What the task asks: Up to and including the line with "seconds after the", please reproduce the lines below exactly, beginning with the first.

"""

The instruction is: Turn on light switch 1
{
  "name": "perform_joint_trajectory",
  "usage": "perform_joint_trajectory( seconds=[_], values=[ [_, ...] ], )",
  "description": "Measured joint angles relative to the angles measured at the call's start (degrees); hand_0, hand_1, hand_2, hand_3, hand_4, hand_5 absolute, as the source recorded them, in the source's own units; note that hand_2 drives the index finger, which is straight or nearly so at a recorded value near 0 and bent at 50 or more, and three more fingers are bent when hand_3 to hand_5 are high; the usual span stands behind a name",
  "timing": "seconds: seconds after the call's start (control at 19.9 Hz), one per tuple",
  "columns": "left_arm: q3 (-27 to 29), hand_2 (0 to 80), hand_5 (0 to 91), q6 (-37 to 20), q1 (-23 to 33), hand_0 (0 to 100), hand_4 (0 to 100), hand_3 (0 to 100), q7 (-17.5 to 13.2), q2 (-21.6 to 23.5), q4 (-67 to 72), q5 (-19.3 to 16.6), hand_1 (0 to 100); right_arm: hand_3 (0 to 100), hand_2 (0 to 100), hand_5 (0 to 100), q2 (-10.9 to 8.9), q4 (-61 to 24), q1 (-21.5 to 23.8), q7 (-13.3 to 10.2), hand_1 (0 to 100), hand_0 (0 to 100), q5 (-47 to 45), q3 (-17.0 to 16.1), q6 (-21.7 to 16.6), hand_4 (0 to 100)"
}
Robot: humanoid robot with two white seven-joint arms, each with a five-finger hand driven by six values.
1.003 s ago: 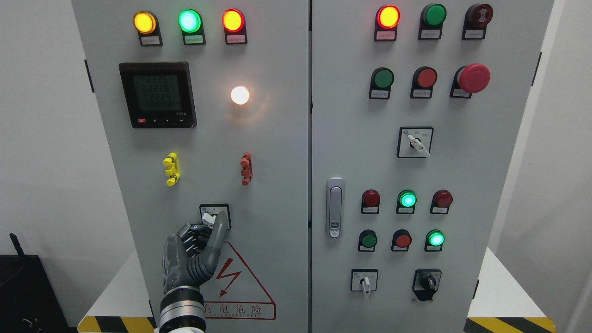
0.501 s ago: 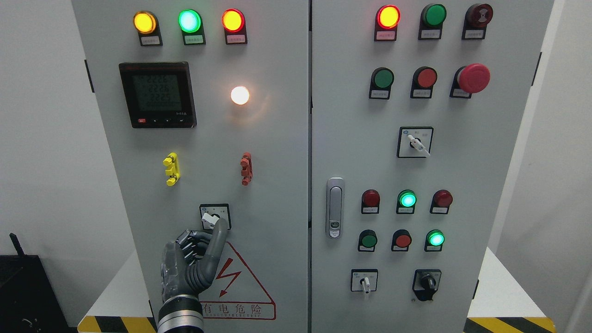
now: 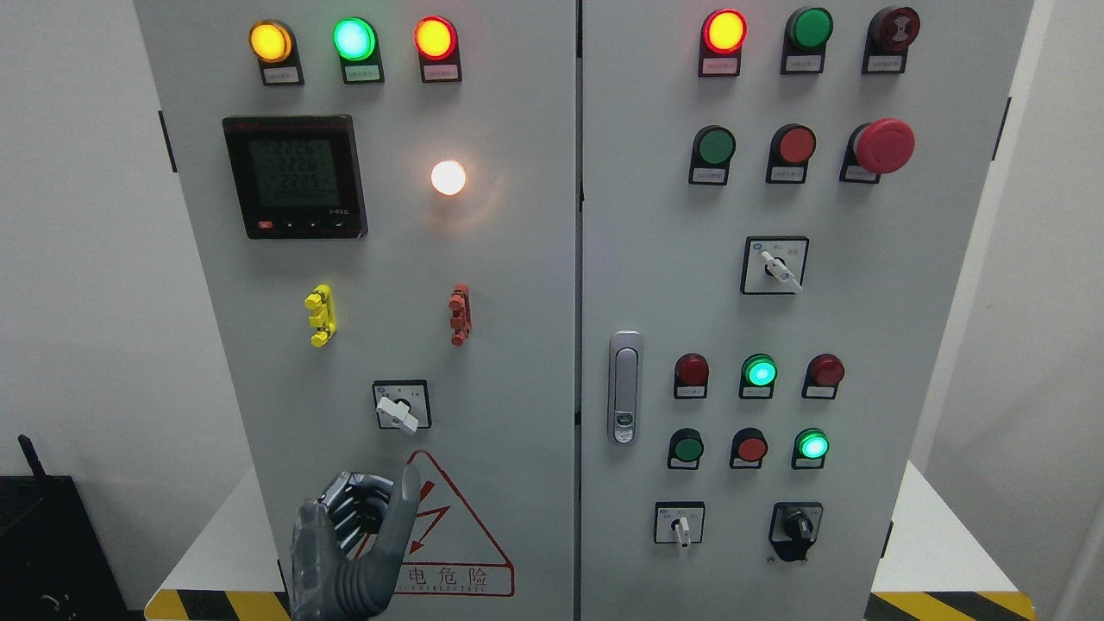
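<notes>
A small rotary switch [image 3: 400,405] with a white knob sits low on the left cabinet door [image 3: 509,285]; the knob's handle lies tilted, its right end lower. Above it a round white lamp [image 3: 448,178] glows. My left hand [image 3: 373,511] comes up from the bottom edge, below the switch and apart from it, in front of the red warning triangle [image 3: 457,539]. Most of its fingers are curled with one grey finger [image 3: 399,517] pointing upward, and it holds nothing. The right arm does not show.
The left door also carries three lit lamps [image 3: 354,39], a digital meter [image 3: 295,177], and yellow [image 3: 319,315] and red [image 3: 460,315] clips. The right door has a handle [image 3: 624,386], a red mushroom button [image 3: 883,145], and several lamps and selector switches.
My left hand has dropped from the rotary switch, where a finger touched the knob, to well below it. The knob now shows fully. The white lamp stays lit throughout.
</notes>
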Motion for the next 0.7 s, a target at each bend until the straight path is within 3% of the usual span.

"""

Completed task:
The instruction is: Turn on light switch 1
{
  "name": "perform_joint_trajectory",
  "usage": "perform_joint_trajectory( seconds=[_], values=[ [_, ...] ], )",
  "description": "Measured joint angles relative to the angles measured at the call's start (degrees); hand_0, hand_1, hand_2, hand_3, hand_4, hand_5 absolute, as the source recorded them, in the source's own units; note that hand_2 drives the index finger, which is straight or nearly so at a recorded value near 0 and bent at 50 or more, and three more fingers are bent when hand_3 to hand_5 are high; the usual span stands behind a name",
  "timing": "seconds: seconds after the call's start (control at 19.9 Hz), one per tuple",

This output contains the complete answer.